**Brief**
Count the lines of the records below that hold the word "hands", and give only the number.
━━━━━ The records
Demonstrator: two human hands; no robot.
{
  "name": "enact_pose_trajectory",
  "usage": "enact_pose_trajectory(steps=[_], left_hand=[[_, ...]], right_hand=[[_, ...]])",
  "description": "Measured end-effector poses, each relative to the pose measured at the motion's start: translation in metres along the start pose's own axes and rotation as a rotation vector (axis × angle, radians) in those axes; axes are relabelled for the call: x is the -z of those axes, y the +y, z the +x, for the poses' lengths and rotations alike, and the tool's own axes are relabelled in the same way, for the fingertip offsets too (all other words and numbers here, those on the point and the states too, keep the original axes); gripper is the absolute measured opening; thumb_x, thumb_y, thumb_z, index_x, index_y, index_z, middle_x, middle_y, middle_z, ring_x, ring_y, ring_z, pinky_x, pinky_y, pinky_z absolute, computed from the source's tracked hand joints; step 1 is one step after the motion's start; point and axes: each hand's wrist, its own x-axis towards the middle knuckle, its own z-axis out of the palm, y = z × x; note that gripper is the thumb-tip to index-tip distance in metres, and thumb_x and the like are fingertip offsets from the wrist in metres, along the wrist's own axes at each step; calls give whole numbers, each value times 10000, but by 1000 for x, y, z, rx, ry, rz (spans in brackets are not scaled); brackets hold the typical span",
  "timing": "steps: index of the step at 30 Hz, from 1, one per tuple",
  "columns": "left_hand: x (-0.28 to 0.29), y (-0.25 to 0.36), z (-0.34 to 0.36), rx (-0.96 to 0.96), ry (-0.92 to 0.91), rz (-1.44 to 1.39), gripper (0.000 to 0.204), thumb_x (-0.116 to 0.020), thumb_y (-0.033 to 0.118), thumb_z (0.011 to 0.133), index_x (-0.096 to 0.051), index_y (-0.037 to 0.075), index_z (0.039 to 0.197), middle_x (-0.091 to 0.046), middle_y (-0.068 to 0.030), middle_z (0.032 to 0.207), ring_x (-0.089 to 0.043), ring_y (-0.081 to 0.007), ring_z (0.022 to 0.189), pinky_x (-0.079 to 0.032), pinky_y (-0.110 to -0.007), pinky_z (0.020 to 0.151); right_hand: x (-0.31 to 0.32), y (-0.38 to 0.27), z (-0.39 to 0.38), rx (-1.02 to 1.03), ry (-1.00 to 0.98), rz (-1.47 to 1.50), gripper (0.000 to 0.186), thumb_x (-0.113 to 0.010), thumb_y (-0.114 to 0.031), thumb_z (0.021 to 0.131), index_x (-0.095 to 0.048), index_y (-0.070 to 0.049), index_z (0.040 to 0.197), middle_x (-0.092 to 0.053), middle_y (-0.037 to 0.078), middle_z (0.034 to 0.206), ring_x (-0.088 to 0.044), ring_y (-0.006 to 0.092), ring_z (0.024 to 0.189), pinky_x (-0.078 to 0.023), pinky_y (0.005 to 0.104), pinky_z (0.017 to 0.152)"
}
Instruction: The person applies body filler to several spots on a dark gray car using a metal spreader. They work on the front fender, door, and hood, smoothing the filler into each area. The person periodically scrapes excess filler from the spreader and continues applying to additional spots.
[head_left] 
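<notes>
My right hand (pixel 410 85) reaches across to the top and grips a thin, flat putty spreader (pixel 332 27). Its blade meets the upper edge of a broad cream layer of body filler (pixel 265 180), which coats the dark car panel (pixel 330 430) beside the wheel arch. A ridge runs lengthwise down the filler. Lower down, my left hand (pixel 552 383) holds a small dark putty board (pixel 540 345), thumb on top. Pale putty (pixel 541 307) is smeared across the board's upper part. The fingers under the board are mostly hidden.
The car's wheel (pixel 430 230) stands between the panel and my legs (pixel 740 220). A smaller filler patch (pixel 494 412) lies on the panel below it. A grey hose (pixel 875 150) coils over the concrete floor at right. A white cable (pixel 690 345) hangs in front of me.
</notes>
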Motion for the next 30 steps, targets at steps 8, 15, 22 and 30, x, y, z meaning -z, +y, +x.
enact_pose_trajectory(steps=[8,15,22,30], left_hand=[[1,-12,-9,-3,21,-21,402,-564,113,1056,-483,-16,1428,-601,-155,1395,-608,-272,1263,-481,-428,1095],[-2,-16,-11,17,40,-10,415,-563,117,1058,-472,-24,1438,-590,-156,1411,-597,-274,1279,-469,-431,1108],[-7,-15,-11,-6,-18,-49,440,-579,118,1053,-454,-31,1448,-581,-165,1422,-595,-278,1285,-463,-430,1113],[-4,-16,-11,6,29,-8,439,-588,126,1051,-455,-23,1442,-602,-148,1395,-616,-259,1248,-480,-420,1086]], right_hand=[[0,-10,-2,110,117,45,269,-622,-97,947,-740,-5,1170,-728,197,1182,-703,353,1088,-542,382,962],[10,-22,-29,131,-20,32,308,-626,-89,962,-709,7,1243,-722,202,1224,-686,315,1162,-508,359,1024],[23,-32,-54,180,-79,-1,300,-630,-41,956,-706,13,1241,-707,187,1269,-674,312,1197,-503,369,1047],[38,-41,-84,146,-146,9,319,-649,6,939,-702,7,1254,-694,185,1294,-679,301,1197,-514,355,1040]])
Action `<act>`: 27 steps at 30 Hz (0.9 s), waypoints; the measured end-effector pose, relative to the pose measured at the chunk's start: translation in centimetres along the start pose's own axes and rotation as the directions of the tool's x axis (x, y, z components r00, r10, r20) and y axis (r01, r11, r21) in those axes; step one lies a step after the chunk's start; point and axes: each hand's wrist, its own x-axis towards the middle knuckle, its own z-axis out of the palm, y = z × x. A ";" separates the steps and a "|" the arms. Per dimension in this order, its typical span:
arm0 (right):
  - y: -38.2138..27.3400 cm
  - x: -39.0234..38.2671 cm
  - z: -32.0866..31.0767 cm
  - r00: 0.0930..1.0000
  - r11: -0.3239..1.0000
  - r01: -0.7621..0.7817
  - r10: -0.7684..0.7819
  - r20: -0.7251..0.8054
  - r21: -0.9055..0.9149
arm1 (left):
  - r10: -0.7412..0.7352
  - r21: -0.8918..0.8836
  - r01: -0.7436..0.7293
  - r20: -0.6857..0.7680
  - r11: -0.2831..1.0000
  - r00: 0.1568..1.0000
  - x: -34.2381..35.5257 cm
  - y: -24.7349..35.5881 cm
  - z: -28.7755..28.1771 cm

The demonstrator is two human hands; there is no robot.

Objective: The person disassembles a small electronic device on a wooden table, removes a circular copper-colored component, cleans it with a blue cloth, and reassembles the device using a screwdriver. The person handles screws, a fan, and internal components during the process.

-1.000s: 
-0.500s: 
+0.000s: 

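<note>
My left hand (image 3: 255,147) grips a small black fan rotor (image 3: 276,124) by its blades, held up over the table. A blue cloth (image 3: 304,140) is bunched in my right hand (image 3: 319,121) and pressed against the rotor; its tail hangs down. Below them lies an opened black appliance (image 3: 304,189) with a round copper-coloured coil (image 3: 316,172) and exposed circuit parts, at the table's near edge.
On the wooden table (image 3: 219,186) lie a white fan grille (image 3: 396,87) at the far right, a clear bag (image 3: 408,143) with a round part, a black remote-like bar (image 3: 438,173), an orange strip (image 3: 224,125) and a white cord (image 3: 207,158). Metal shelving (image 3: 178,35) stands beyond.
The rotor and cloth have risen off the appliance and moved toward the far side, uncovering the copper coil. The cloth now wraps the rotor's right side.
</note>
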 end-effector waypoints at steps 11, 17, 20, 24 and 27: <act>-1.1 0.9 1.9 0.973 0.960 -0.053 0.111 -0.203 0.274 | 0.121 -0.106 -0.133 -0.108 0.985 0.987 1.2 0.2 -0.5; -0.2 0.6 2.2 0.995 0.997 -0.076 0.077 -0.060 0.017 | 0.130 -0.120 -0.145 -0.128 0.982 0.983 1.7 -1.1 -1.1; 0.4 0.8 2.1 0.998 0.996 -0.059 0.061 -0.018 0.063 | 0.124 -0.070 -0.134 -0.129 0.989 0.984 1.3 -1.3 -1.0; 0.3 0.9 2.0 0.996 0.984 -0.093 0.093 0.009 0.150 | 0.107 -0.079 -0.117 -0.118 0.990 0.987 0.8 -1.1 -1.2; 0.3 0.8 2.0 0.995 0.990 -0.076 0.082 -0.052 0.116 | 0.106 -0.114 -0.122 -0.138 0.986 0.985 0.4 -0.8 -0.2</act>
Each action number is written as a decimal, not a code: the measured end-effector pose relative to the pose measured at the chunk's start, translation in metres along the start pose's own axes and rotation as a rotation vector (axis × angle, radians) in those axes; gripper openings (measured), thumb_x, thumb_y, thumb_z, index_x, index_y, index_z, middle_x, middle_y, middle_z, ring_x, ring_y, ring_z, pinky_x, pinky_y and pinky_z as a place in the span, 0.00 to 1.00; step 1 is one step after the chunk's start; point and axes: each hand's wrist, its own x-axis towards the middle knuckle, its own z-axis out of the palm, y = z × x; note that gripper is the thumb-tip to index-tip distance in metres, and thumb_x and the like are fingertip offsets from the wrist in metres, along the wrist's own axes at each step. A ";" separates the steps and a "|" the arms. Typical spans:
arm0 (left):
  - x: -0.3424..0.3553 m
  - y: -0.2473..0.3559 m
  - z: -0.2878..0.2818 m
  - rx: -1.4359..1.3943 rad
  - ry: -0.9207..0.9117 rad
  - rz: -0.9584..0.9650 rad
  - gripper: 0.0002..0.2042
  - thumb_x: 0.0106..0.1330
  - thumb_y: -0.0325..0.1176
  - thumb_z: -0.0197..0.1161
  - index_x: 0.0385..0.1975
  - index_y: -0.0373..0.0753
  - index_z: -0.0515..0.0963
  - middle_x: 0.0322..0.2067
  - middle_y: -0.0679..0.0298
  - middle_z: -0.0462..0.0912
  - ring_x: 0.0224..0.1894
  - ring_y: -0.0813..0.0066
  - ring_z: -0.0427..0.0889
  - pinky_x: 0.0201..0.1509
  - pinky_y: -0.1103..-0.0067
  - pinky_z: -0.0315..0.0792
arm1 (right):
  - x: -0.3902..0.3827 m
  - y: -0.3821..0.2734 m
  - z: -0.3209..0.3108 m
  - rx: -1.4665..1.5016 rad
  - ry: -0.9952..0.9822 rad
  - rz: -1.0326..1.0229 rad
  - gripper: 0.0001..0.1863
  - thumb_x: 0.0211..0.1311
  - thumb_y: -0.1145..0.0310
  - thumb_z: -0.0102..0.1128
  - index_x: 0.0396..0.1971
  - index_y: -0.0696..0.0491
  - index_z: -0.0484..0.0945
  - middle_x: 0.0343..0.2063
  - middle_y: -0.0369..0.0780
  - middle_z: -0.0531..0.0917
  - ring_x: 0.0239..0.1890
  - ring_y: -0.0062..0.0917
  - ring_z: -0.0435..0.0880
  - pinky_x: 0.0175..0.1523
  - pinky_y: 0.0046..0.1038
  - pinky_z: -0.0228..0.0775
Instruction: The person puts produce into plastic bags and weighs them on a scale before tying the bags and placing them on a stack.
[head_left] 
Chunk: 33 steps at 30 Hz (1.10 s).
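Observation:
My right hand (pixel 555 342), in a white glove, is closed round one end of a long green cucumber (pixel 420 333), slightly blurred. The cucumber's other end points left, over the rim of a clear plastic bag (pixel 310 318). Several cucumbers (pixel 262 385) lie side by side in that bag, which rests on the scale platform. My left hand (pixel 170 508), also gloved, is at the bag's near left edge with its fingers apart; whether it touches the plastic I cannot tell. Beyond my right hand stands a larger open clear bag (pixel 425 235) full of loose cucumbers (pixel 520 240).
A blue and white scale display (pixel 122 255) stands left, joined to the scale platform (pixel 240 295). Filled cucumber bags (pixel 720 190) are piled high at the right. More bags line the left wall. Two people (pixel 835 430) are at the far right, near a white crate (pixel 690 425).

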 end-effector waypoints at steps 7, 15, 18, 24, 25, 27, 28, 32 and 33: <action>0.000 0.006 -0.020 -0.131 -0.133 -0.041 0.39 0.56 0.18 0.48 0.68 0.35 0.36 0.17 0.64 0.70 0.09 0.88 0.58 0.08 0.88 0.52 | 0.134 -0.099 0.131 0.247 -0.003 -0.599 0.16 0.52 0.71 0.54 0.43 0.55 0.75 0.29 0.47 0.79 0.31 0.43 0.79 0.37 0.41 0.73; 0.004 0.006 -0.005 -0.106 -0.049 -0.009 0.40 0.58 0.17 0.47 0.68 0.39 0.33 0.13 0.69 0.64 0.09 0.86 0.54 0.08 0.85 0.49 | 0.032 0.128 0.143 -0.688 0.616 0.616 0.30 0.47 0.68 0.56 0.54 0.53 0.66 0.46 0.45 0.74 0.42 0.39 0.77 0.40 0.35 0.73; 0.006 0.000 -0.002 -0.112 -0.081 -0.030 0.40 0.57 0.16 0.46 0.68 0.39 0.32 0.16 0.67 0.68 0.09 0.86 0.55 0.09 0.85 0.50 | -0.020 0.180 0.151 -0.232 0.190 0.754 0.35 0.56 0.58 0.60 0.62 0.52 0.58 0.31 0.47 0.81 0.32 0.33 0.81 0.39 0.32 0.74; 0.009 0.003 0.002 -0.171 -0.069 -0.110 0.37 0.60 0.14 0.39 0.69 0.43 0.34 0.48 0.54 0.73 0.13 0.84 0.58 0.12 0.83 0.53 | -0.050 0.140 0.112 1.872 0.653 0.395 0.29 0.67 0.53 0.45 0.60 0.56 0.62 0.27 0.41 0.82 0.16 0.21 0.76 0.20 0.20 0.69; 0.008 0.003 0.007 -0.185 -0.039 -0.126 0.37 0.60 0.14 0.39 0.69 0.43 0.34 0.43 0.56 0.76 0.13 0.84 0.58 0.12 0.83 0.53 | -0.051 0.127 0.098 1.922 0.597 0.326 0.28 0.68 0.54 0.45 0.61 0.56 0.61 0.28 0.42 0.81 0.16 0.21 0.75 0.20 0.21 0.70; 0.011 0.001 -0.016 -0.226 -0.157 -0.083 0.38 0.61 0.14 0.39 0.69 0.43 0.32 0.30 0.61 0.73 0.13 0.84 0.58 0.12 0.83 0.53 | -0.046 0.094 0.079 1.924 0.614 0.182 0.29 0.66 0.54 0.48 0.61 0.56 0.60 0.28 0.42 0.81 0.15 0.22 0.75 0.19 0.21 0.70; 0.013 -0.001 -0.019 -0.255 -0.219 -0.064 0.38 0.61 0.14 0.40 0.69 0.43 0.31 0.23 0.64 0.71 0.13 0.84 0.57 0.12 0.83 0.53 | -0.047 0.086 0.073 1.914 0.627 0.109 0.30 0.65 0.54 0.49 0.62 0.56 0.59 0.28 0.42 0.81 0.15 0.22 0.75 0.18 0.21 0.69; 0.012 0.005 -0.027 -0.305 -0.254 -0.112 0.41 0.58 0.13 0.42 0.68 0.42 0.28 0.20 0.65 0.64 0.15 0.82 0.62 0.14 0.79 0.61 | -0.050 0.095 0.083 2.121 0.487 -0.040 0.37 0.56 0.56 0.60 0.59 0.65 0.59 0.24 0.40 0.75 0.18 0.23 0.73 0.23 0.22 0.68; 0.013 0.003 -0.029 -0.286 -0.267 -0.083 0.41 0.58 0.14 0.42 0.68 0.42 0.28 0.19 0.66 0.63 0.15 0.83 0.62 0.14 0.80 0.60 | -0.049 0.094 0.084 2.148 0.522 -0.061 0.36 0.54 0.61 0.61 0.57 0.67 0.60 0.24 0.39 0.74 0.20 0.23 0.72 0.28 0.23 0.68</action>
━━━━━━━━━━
**Output**
2